**Problem to solve**
For each line of the listing below that contains the string "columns", copy the line.

**Given records**
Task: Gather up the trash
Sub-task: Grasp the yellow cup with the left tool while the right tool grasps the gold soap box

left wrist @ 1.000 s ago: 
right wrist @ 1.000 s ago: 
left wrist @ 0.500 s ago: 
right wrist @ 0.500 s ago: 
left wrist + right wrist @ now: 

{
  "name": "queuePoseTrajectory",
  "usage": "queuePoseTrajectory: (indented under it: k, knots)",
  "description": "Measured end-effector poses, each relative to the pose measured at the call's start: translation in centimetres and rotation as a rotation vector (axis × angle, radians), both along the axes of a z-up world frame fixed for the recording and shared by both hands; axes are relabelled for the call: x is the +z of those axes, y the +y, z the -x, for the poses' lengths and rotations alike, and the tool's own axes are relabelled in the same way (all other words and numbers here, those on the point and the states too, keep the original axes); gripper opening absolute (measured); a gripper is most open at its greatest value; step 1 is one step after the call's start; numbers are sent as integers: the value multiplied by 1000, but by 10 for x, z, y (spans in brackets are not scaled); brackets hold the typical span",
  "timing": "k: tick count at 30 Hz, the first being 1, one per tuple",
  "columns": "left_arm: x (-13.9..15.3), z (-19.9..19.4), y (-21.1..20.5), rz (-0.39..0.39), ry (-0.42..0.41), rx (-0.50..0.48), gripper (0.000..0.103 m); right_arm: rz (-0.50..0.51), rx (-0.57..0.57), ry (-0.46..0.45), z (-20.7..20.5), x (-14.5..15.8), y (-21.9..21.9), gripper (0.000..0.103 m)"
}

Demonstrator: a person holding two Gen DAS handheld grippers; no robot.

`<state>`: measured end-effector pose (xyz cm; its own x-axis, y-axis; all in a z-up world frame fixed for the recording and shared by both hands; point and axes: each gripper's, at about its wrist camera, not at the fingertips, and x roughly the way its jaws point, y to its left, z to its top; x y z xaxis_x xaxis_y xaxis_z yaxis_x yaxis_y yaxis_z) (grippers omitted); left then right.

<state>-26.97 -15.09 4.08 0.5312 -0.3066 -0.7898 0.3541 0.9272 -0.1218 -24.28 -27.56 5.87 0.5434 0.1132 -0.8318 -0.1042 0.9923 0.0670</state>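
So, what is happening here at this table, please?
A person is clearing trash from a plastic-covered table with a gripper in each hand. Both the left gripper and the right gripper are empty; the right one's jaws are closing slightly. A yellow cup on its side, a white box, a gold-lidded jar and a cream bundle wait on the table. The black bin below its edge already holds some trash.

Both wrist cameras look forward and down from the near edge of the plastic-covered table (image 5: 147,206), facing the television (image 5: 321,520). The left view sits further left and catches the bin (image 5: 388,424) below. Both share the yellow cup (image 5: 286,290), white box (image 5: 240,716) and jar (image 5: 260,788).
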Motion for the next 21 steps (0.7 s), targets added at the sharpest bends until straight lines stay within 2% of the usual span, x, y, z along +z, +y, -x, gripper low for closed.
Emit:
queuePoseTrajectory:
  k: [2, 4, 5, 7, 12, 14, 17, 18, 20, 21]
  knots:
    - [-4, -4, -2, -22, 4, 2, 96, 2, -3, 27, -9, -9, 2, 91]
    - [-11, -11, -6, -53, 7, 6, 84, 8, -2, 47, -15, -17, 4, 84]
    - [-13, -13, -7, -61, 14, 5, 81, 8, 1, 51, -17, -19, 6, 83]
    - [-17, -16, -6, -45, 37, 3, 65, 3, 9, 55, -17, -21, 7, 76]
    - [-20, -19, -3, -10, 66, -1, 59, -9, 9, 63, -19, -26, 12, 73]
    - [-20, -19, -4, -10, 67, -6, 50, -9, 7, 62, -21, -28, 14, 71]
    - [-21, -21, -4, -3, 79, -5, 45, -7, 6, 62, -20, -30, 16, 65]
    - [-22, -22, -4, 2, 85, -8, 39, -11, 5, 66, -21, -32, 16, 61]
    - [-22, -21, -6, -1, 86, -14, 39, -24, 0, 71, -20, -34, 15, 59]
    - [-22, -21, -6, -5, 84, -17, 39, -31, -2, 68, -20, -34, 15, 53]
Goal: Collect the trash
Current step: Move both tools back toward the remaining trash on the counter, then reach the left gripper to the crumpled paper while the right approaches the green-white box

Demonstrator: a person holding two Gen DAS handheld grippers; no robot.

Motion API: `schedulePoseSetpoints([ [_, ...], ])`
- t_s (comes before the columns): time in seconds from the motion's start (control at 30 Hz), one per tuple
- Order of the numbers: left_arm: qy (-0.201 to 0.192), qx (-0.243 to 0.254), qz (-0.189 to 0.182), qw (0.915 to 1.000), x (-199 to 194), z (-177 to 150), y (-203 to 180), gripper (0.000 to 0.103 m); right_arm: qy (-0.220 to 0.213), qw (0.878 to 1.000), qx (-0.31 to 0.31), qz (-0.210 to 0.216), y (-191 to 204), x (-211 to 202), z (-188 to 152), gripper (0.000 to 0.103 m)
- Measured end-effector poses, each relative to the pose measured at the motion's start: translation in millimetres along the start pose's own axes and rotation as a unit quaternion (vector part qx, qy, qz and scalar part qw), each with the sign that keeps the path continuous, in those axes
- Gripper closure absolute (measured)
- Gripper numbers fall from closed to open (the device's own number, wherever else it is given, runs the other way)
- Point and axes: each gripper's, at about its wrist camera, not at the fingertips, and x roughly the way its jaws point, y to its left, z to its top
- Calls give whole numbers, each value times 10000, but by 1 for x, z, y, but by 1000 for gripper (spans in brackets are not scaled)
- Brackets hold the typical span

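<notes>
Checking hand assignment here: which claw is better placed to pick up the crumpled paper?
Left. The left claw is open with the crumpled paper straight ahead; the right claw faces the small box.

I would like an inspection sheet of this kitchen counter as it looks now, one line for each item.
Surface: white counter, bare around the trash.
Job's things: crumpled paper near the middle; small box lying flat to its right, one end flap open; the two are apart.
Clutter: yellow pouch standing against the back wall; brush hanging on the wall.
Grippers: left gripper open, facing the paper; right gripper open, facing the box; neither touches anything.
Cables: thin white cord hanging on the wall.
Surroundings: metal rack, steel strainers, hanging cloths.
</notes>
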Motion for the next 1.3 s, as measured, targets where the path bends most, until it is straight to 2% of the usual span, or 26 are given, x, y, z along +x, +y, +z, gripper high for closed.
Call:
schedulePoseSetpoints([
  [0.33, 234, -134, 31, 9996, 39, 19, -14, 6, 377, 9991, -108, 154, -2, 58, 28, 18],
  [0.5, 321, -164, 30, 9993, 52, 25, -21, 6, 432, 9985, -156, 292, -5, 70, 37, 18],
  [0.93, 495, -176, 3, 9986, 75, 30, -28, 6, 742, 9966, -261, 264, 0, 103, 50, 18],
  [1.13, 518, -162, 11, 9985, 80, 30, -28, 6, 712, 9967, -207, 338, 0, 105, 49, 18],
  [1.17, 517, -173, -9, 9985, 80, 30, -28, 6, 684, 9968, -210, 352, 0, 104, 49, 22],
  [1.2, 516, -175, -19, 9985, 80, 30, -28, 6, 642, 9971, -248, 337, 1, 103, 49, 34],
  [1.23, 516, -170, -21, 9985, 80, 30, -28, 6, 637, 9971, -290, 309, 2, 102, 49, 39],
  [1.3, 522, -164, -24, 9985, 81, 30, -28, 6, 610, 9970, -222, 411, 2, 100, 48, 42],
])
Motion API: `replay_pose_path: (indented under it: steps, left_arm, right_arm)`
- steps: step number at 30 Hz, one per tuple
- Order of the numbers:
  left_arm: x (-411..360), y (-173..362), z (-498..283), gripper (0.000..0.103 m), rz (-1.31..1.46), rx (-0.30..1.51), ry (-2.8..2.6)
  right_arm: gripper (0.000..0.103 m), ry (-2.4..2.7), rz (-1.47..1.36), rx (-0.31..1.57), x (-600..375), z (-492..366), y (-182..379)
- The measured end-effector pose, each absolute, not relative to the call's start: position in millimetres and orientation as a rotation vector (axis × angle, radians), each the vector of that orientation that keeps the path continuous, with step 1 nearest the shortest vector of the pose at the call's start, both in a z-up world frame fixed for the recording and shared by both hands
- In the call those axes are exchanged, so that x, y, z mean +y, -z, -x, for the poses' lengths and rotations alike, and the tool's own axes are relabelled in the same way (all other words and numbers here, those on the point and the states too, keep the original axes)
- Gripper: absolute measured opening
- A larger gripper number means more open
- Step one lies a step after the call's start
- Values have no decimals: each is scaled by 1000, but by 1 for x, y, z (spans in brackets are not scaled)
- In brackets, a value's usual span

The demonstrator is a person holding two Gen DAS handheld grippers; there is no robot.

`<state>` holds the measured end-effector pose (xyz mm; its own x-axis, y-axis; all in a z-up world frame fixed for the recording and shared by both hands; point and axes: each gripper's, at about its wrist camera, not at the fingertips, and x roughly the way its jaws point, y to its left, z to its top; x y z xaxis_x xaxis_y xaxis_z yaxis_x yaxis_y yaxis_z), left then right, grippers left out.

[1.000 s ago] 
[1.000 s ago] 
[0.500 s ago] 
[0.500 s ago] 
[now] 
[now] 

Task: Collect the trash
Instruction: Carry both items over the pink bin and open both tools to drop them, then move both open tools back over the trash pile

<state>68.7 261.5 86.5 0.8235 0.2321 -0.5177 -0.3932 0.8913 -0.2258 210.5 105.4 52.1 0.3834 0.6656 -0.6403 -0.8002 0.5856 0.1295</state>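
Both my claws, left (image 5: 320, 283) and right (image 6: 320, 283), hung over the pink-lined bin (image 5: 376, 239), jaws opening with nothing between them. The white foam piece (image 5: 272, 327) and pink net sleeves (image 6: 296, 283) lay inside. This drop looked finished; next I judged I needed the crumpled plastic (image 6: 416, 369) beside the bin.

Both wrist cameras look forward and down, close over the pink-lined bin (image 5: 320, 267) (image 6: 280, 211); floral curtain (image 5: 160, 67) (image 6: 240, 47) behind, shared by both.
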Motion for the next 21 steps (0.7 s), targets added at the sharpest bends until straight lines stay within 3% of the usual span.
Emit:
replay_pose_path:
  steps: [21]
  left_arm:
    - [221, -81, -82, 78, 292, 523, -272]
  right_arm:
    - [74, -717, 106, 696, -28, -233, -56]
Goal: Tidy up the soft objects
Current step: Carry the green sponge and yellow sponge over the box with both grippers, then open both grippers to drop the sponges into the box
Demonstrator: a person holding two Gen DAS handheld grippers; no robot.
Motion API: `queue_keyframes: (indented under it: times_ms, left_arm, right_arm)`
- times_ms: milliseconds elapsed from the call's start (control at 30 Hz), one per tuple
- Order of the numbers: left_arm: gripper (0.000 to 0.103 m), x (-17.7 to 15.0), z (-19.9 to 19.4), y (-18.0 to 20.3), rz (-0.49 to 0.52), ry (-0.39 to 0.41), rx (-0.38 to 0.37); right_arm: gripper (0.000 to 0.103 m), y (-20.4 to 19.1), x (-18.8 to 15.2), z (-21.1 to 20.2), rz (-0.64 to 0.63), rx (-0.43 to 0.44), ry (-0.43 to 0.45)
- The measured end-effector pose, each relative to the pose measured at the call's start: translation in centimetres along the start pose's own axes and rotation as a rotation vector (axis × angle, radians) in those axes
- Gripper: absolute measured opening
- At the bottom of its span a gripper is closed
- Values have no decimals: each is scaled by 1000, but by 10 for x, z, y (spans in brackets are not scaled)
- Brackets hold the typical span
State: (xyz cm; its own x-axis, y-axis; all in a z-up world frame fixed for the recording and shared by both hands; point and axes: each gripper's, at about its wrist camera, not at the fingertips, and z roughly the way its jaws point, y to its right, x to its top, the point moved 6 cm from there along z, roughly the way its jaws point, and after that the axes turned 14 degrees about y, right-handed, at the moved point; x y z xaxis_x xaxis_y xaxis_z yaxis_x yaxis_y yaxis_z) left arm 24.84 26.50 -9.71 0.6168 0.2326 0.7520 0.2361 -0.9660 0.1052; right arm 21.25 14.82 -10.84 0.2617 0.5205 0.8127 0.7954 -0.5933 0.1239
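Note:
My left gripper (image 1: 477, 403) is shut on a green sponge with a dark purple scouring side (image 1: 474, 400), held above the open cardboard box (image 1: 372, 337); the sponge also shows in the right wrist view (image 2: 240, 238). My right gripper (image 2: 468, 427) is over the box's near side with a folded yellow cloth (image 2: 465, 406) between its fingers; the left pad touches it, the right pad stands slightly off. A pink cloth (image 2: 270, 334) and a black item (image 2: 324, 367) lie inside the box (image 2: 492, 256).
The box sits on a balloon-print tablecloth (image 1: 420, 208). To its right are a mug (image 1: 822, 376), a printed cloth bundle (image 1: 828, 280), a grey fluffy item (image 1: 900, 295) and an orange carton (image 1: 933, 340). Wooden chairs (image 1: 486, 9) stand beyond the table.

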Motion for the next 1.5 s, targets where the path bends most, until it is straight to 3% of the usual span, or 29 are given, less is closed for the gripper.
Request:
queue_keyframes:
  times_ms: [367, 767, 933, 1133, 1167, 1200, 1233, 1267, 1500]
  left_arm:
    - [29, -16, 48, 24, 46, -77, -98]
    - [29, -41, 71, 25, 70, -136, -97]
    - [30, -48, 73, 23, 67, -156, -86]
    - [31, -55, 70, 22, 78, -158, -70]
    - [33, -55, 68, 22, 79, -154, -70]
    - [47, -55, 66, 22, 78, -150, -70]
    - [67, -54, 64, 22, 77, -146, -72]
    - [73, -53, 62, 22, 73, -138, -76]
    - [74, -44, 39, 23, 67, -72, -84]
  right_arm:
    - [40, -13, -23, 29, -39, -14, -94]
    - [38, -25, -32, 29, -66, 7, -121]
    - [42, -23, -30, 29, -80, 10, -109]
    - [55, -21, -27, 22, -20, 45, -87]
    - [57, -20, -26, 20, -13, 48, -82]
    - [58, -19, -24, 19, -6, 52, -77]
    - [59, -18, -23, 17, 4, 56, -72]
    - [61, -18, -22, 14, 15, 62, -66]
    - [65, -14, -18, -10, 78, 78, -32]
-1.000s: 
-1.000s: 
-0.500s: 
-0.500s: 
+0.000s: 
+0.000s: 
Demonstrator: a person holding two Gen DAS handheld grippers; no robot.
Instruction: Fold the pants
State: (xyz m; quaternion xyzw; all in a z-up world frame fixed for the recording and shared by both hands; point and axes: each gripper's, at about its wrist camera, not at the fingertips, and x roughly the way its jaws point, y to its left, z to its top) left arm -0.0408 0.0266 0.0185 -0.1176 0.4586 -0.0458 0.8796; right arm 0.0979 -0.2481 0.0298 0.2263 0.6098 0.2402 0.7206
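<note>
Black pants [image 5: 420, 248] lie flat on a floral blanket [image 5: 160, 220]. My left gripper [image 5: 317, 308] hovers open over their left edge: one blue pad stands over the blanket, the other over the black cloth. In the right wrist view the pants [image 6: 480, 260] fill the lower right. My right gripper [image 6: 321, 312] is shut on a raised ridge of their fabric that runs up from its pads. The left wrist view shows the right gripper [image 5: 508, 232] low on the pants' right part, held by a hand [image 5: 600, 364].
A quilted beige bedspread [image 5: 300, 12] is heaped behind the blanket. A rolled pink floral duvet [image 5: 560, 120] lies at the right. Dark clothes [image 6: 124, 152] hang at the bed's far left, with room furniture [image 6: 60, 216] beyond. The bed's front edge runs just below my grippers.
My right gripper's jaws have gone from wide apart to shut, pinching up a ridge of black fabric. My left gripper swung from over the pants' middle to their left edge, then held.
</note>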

**Task response**
  "columns": "left_arm: x (-13.9..15.3), z (-19.9..19.4), y (-21.1..20.5), rz (-0.39..0.39), ry (-0.42..0.41), rx (-0.50..0.48), gripper (0.000..0.103 m); right_arm: rz (-0.50..0.51), rx (-0.57..0.57), ry (-0.46..0.45), z (-20.7..20.5), x (-14.5..15.8), y (-21.9..21.9), gripper (0.000..0.103 m)"
- t_s (comes before the columns): time in seconds from the motion's start (control at 30 Hz), one per tuple

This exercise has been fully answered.